Representatives of the U.S. military health system met Sunday for the Excelsior Surgical Society meeting, and a highlight of the session was the third annual Army Major John P. Pryor Lecture by guest lecturer John B. Holcomb, MD, FACS, a retired U.S. Army Colonel. Dr. Holcomb was introduced by U.S. Navy CAPT Eric A. Elster, MD, FACS, President of the Excelsior Surgical Society.
Dr. Holcomb began the lecture—The Importance of Time, Anatomy, and Pre-Operating Room (OR) Hemorrhage Hemostatic Interventions: Especially in Patients Requiring Emergent Laparotomy—by reviewing some of the significant figures and publications in the history of battlefield trauma care, including John P. Pryor, MD, FACS, a military surgeon who died in active duty in 2008, before turning to the factors affecting survival of hemorrhagic patients—the most significant being time. “The passage of time is important. Every minute really does count,” said Dr. Holcomb, professor of surgery, McGovern Medical School, University of Texas Health, Houston.

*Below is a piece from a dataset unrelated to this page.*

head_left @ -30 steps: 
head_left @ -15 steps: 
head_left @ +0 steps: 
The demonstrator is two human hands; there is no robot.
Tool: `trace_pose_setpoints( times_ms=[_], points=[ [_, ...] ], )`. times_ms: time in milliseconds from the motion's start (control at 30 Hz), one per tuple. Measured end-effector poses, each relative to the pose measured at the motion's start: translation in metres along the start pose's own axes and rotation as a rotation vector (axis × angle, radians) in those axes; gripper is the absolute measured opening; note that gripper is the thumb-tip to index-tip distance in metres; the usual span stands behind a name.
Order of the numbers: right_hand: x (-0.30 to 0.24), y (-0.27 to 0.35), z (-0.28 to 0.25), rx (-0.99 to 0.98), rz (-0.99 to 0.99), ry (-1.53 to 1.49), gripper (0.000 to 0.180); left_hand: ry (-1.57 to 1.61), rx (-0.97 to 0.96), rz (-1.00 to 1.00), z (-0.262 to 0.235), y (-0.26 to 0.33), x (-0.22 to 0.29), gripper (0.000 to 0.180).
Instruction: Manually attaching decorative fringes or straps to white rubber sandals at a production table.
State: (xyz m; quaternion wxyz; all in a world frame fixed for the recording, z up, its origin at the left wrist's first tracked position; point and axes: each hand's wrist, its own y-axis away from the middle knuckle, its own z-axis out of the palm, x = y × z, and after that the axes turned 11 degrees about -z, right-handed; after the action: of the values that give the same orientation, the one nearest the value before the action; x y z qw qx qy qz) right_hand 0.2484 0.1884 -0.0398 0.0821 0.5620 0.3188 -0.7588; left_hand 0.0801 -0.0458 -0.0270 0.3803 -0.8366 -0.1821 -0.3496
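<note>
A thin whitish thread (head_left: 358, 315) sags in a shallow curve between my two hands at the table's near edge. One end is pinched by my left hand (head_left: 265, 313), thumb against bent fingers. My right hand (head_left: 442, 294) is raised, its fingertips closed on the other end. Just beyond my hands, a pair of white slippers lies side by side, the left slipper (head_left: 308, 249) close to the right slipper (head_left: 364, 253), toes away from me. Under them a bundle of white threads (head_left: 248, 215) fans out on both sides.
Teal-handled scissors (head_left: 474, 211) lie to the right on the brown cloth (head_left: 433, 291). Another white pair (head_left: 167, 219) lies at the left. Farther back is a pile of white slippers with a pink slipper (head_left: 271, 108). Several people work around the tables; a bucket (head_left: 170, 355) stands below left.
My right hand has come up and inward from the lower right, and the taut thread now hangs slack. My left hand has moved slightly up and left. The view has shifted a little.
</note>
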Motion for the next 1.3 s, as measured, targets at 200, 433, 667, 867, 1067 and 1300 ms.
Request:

Dr. Holcomb suggested that in most of the places where he and those surgeons in the audience practice, it was difficult to find a “good clock” that starts at the time of injury or admission to the hospital. “We don’t keep track of time, and it is so critically important,” Dr. Holcomb said.

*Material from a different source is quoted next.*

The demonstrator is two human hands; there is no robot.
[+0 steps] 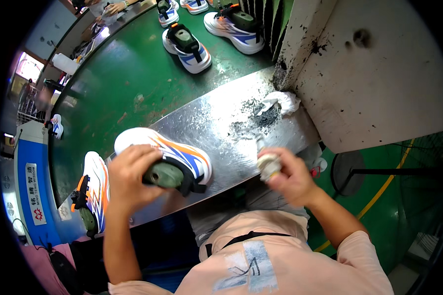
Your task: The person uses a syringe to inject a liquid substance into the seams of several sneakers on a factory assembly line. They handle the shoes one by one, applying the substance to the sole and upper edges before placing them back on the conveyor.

He spoke of the evolving understanding of trauma deaths, from the trimodal distribution based upon the time interval from injury to death (immediate, early, and late) suggested by Donald Trunkey, MD, FACS, in 1983, to the current unimodal distribution that Dr. Holcomb and colleagues have posited in a retrospective study, where the majority of deaths occur within two hours of injury. “From admission, the number of trauma deaths drops almost straight down over three to four hours and levels off,” Dr. Holcomb said.

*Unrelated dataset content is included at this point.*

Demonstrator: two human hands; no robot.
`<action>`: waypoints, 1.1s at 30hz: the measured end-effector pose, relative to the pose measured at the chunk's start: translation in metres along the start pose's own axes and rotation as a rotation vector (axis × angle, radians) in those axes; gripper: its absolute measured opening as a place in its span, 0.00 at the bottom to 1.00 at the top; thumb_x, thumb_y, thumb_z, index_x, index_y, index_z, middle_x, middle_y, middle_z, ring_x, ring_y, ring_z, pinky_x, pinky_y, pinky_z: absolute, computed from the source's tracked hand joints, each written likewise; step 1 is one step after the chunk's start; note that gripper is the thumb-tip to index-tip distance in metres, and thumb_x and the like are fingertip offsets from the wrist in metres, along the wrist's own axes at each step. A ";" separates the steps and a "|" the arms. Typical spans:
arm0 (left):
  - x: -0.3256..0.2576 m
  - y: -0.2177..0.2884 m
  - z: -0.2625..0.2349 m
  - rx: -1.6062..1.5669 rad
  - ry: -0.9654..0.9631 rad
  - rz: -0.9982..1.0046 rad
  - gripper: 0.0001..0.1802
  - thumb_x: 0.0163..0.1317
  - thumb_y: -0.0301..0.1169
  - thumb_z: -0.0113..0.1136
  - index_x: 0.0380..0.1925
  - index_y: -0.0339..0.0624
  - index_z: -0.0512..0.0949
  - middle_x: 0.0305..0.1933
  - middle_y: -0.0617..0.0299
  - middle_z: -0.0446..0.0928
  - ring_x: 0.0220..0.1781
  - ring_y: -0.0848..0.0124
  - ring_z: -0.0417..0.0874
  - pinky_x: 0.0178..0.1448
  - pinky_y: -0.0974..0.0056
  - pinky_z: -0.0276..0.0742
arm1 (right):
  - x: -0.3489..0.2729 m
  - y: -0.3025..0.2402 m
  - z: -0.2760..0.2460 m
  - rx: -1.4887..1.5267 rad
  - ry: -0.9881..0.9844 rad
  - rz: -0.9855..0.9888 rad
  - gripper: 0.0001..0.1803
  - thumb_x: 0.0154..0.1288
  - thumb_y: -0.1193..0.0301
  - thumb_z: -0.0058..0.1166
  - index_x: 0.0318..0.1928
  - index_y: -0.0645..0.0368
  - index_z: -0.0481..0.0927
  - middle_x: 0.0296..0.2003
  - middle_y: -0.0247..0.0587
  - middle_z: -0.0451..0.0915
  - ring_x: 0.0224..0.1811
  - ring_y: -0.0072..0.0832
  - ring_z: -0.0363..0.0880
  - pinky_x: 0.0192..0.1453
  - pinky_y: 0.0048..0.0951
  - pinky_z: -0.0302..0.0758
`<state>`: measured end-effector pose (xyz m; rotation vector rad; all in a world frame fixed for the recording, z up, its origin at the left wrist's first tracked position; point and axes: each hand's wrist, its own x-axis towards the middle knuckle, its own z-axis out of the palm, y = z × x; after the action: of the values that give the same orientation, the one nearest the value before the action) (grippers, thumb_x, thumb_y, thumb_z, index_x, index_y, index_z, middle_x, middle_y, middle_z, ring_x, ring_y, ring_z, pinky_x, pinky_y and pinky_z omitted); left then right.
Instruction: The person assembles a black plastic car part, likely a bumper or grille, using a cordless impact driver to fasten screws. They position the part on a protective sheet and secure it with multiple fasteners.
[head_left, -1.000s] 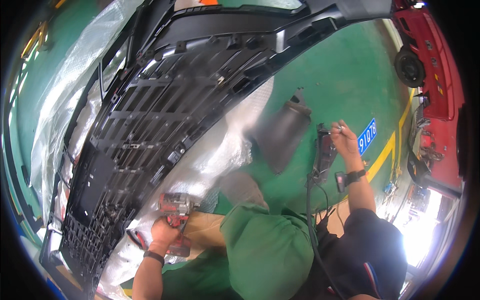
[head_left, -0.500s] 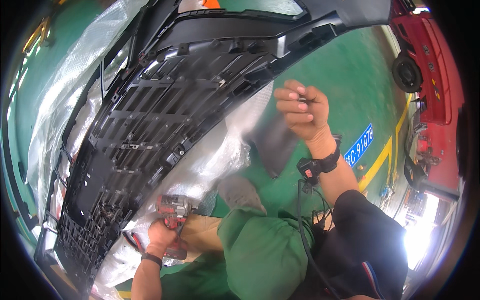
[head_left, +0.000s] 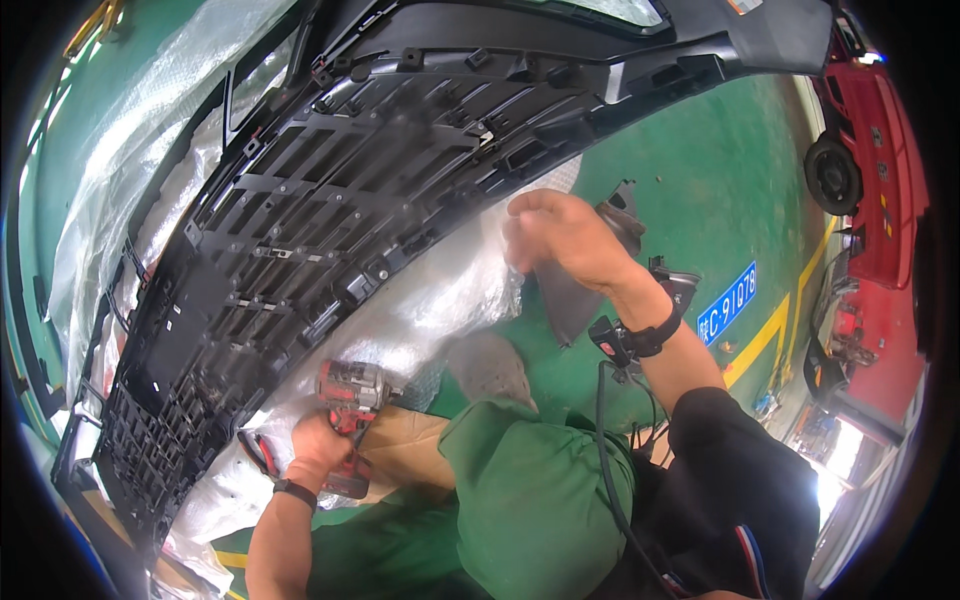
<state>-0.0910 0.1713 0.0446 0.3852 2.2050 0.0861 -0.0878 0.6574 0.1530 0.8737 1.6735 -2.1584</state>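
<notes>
My left hand (head_left: pixel 320 440) is wrapped round the grip of a red and grey cordless impact driver (head_left: pixel 352 385), whose nose points right. The tool is beside the lower right edge of a large black plastic bumper with a slatted grille (head_left: pixel 290 240), its ribbed inner side showing. My right hand (head_left: pixel 570 238) is raised just off the bumper's right edge, back of the hand up, with fingers bent together. Its fingertips are smeared, and whatever they may hold cannot be made out. A strapped black device (head_left: pixel 640 335) sits on my right wrist.
Clear bubble wrap (head_left: pixel 440 290) lies under and beside the bumper. Dark plastic parts (head_left: pixel 565 300) and a blue licence plate (head_left: pixel 728 302) rest on the green floor. Brown cardboard (head_left: pixel 405 445) is near my knee. A red vehicle (head_left: pixel 880 170) stands at the right. A black cable (head_left: pixel 605 440) hangs from my wrist device.
My right hand has turned from palm up to palm down and moved slightly left and down toward the bumper. The left hand keeps the impact driver nearly in place. The view has shifted a little.
</notes>
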 end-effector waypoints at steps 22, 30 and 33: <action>0.001 -0.002 -0.004 -0.023 -0.031 0.025 0.20 0.50 0.42 0.73 0.36 0.39 0.85 0.41 0.44 0.87 0.47 0.44 0.87 0.55 0.48 0.84 | 0.030 -0.049 0.011 -0.401 -0.066 -0.106 0.12 0.74 0.73 0.56 0.54 0.64 0.81 0.44 0.35 0.87 0.39 0.24 0.82 0.46 0.33 0.82; -0.001 0.001 -0.008 -0.007 -0.010 0.026 0.15 0.49 0.40 0.70 0.34 0.43 0.88 0.40 0.48 0.87 0.47 0.46 0.87 0.52 0.49 0.84 | 0.042 -0.055 0.018 -1.087 -0.087 -0.437 0.13 0.71 0.73 0.62 0.53 0.62 0.81 0.37 0.49 0.87 0.36 0.36 0.84 0.44 0.36 0.80; 0.000 0.006 -0.014 -0.018 -0.040 0.034 0.15 0.49 0.39 0.70 0.34 0.43 0.88 0.40 0.47 0.87 0.46 0.46 0.88 0.52 0.50 0.84 | 0.054 -0.058 0.010 -1.239 -0.198 -0.483 0.11 0.70 0.74 0.62 0.51 0.63 0.81 0.37 0.53 0.86 0.39 0.45 0.85 0.46 0.40 0.80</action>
<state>-0.1008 0.1784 0.0543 0.4113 2.1576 0.1158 -0.1655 0.6726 0.1671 -0.1142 2.6625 -0.8820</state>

Trauma deaths occur rapidly and in a consistent pattern, he noted, illustrating the point with the “consistent curve of death,” where every minute that passes up to approximately 200 minutes, hemorrhagic mortality decreases. The data, combined with his experiences in 16 years of war, showed that intervention needs to happen as soon as possible to improve patient outcomes.
Dr. Holcomb pointed to a 2016 study by Ronald M. Stewart, MD, FACS, Chair of the American College of Surgeons Committee on Trauma, and colleagues that reviewed data from 2.5 million truncal hemorrhage patients and showed that median prehospital time was 37 minutes and that the peak times for mortality were the 0 to 15 minutes and 16 to 30 minutes periods. “Our systems are routinely delivering people after the peak time of hemorrhagic death,” said Dr. Holcomb, and suggested that there needs to be a focus on improving interventions in this prehospital period. Such improvements include prehospital whole blood transfusion, increasing training for emergency medical technicians, and new hemostatic technology.
He also explained that the median time from injury to operating room for patients requiring a laparotomy is 87 minutes. “What’s missing from that timeline is the time it takes to stop bleeding,” Dr. Holcomb said. The time spent controlling initial hemorrhage delays the procedure—and since the mortality rate for trauma patients requiring a laparotomy hasn’t changed in the last 20 years despite other advancements, the limiting factor seems to be the lack of prehospital bleeding intervention.
Ultimately, Dr. Holcomb suggested, the solution to decreasing the time from injury to controlling hemorrhage is earlier intervention—in the emergency department or, ideally, before arriving at the hospital. “Time to hemorrhagic death happens at an incredibly consistent, reproducible rate,” Dr. Holcomb said. “I think it’s time to set a pretty audacious goal: to push new interventions to the prehospital setting to stop truncal bleeding.”